With the recent news that there are plans to introduce a New York based team in the next few years, we take a look at whether the introduction of these teams is really productive to the growth of the game. Jarryd Hayne, Paul Gallen and even Sam Burgess have been ear-marked by this potential new side as marquee signings.

Plans have been submitted to be reviewed by the RFL and it is looking like it is going to be a near identical business model to that of the Toronto Wolfpack. For those who are unaware of the Wolf pack allow me to explain. Toronto completed their debut season in the third tier of the English leagues, in this season they went 15 and 0, scoring 916 points and conceding just 157, these stats are impressive and on this merit alone they should be more than a Kingstone Press League 1 side. This has earned them promotion to the Championship and they could be in Super League as early as the 2019 season.

Their success comes from their recruitment, they bring a host of Super League and even NRL former stars to their side; FuiFui MoiMoi, Aston Sims, Ryan Brierly, Ryan Bailey and they have even recruited Josh Mccrone for the 2018 season from the ST George Illawara Dragons. It's obvious if you pit players of this calibre against, what is predominantly part time players, it's only going to go one way, their stats unfortunately back this up. Toronto do not claim any prize money for this as part of a pre-existing agreement that states the money will be put back into the league itself. The same agreement is expected to be enforced upon the New York club.

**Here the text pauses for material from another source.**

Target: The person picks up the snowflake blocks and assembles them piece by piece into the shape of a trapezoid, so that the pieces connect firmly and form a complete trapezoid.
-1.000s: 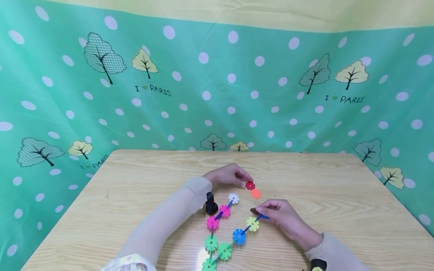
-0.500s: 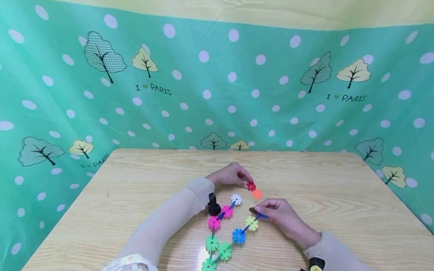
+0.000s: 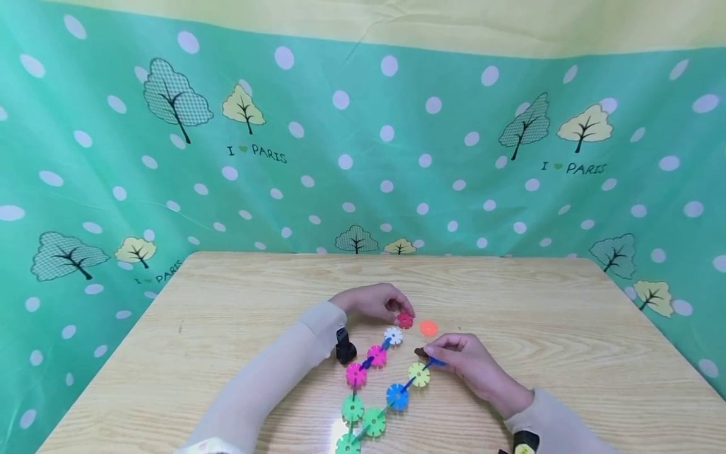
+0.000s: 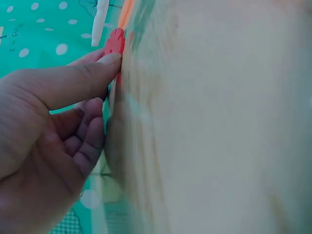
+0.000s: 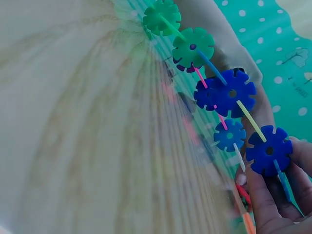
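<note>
My left hand (image 3: 377, 301) pinches a red notched plastic disc (image 3: 405, 321) between thumb and fingertips, right beside the white disc (image 3: 393, 336). That white disc ends the left arm of a V-shaped chain of interlocked discs, with pink discs (image 3: 377, 355) and green discs (image 3: 353, 408) below it. On the chain's right arm are a blue disc (image 3: 397, 397) and a yellow disc (image 3: 419, 374). My right hand (image 3: 473, 362) grips this arm's far end, where a brown disc (image 3: 420, 352) sticks out past the fingertips. In the right wrist view its fingers are at a dark blue disc (image 5: 269, 151).
A loose orange disc (image 3: 428, 328) lies flat on the wooden table (image 3: 255, 296), between the two hands. A green dotted cloth (image 3: 317, 151) hangs behind the table. Both wrists carry black camera mounts, the left one (image 3: 344, 347) close to the pink discs.
My left hand has carried the red disc left and nearer, away from the orange disc and toward the white one. My right hand stays almost in place at the chain's end.
</note>
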The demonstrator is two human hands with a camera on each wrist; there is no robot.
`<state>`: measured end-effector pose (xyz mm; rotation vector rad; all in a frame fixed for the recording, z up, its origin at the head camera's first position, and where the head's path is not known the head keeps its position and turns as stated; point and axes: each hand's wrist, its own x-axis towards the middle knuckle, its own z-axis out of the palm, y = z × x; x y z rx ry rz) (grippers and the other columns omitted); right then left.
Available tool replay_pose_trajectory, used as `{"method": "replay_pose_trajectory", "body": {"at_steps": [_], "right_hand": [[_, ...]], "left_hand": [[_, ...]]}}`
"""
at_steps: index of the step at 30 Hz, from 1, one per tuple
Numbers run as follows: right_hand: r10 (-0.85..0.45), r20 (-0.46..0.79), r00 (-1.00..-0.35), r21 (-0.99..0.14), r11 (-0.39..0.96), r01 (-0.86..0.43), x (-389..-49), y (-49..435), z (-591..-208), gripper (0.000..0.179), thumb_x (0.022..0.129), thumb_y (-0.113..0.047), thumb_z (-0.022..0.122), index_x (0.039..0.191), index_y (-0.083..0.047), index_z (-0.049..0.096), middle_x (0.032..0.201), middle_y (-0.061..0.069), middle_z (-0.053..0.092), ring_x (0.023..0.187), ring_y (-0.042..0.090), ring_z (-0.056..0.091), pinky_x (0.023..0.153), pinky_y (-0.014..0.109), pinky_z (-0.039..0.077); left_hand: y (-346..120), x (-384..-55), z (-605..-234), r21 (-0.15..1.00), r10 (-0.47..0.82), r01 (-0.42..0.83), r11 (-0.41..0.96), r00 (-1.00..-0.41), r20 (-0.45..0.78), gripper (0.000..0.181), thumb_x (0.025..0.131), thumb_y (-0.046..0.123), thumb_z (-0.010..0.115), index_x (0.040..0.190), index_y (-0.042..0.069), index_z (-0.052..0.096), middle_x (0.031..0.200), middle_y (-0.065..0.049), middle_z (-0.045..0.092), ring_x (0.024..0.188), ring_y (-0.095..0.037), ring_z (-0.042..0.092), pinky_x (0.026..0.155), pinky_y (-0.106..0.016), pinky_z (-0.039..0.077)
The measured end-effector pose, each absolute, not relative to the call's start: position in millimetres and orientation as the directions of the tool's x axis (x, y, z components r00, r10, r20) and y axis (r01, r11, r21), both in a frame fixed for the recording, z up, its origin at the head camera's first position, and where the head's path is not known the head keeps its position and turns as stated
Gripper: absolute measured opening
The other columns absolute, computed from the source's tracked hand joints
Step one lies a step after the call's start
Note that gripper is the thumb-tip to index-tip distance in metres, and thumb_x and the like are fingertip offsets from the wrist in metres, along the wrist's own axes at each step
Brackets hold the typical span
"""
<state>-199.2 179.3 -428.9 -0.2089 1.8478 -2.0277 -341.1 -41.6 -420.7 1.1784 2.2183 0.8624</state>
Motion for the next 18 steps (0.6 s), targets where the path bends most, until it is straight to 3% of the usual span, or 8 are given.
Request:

The money aspect is going to be the biggest challenge for the RFL to work out, it could come to a point in which you have, Toronto (Canada), Catalans (France) and New York (America) all in the same League. This will resort in a lot of travel costs for the clubs to incur, as you can't expect Championship sides with little income to fund these trips themselves. The end game is having these teams in Super League will boost the popularity of the sport, sparking an expansion of Rugby League in these countries leading to their own competitive leagues. The obvious flaw in this plan is that the sides that are made up of mostly local players are going to struggle against the pioneers of their leagues, who have been competition ready for years.

The way the home games for these sides will work is again similar to that of the Wolfpack, they will play block home and away games in which they spend will spend 6 weeks in New York and then fly to the UK and play 6 home games. This will be done purely to boost attendance at the home games and encourage fans to attend the games. This is a real possibility as the Wolfpack averaged out at 6,992 in their near 10,000 seater stadium.

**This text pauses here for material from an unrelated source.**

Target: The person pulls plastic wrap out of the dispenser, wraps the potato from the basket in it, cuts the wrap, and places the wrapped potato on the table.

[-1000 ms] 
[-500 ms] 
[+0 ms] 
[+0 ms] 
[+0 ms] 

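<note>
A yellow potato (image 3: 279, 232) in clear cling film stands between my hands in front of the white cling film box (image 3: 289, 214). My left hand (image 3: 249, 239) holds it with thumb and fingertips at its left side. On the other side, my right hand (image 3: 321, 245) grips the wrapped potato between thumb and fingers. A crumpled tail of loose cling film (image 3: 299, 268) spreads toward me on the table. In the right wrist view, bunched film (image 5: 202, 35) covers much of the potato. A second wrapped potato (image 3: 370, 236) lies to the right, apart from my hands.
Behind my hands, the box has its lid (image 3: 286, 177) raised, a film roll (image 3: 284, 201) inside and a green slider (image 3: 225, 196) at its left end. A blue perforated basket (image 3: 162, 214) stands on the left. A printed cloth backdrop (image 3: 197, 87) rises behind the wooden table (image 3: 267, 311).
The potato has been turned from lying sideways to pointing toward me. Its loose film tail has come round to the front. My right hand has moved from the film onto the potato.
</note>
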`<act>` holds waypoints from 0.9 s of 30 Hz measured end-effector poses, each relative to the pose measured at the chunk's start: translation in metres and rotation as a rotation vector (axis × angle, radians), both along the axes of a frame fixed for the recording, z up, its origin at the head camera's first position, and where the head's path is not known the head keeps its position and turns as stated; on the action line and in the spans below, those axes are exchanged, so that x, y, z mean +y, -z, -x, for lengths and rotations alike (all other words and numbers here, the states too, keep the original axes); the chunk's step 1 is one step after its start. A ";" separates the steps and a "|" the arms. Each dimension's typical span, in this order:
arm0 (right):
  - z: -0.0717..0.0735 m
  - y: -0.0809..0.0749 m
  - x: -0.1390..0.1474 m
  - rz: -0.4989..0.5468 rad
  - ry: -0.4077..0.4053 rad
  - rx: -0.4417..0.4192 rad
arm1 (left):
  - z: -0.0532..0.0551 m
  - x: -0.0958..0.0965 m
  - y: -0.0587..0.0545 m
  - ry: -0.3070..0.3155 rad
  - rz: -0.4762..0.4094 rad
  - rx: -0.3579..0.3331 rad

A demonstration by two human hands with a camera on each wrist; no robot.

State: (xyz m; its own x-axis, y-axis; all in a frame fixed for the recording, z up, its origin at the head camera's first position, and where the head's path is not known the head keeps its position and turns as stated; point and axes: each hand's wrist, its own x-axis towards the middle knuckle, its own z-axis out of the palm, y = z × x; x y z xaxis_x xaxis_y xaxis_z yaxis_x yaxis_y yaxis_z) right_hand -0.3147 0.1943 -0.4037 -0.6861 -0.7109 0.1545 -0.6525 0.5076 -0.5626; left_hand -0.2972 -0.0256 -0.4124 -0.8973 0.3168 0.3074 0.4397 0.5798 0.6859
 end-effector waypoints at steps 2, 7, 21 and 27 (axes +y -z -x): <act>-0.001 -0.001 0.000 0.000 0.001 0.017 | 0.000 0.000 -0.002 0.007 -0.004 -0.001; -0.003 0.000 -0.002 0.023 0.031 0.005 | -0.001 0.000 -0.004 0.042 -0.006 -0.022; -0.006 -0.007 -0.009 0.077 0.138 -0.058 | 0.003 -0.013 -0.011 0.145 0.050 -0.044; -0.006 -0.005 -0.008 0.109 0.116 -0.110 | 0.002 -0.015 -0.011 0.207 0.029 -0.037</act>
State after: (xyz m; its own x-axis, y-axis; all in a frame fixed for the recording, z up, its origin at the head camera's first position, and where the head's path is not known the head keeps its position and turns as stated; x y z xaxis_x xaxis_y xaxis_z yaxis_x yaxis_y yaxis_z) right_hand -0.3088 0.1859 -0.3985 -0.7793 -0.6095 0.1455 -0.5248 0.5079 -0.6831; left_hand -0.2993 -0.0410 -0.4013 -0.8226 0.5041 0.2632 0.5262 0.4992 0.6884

Long term the introduction of these sides could really benefit the sport as a whole, in terms of practicality the RFL have their hands tied on how they enrol these clubs, on the one hand it's not fair to throw them straight into Super League as other teams have to earn that privilege but on the other hand is it fair to have part time teams in The Championship 1 taking on experienced, internationally capped players who are simply passing through as a way of keeping the peace, it's a lose lose under those circumstances. I personally feel that there should be a requirement of a minimum of 5 home grown players in the squad, otherwise it's just a constant recruitment cycle and the game never really develops in those countries, either way with the current growth of popularity in Canada, implementing an America side too doesn't seem like that much of a bad idea.